Me encuentro con Cash en la puerta de La Fleur d’Élise y examinamos los daños desde la calle. Los escaparates están hechos trizas, el cristal está hundido por un único punto, como si lo hubieran golpeado con un objeto contundente. Piso los pedazos de la puerta. Dentro, las bombillas del techo están rotas, lo único que queda son los pedazos de cristal clavados a los apliques. El mostrador de cristal está destrozado, la puerta de la nevera cuelga de las bisagras, los arreglos florales que había dentro están rotos y las flores repartidas por todo el suelo, lleno de charcos. Han volcado todos los cubos.
—Han destrozado el material de dos bodas —se lamenta Elisa cuando entro por la puerta.
Cuando me ve se levanta y cruza la habitación. Me rodea con sus brazos larguiruchos y me da una abrazo derrotado. Javi está barriendo en un rincón, haciendo una montaña en el centro de la habitación con los cristales y las carcasas florales y luego la mira con impotencia, como diciendo: «¿Y ahora qué?».
Lydia está en la puerta, le cuelga un amarilis lacio entre los dedos.
El mostrador de la parte delantera, el que está junto a la caja registradora, es de un sólido acero inoxidable. Estaba allí para utilizarlo como mesa cuando teníamos que montar arreglos encargados a última hora, y para acabar algunos detalles cuando era necesario. Alguien ha dejado grabado un mensaje. Un mensaje para mí, lo siento en los huesos, tan pesado como el plomo. Paso los dedos por encima del metal.
JAREd.
Las terribles palabras están cinceladas con líneas rectas. Cualquier palabra grabada sobre metal es violenta por naturaleza, el mensaje es prácticamente irrelevante. Las letras de por sí son siniestras, como esas notas confeccionadas con letras recortadas de revistas, que no pueden ser otra cosa que notas de rescate.
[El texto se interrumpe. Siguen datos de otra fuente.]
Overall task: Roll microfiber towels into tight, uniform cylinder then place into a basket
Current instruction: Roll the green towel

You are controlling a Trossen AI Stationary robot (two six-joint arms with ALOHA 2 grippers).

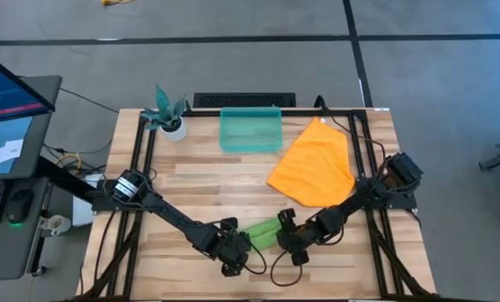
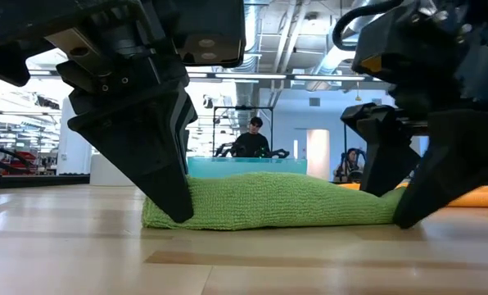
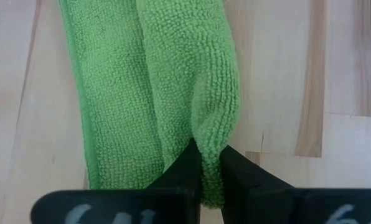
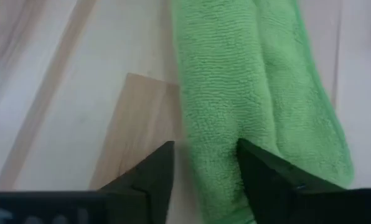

Pero esta, esta nota es para mí. Y, sin embargo, Lydia, Javi y Elisa no pueden saberlo. La d minúscula cuelga un poco más abajo que el resto del nombre. Es la marca que leí dentro de la boca de Rosie, esa deliberada d minúscula pegada a la esquina de la E.
Se me sube la sangre a la cabeza. Me siento acalorada y mareada al mismo tiempo, una fina capa de sudor me recubre los brazos y lo noto resbalar por mi espalda, por debajo de la tira del sujetador, un único reguero de líquido que se desliza perezosamente por mi espalda. Me balanceo y desde lo que parece el interior de un túnel Cash grita: «¡Cogedla!». Pero ya no recuerdo nada más.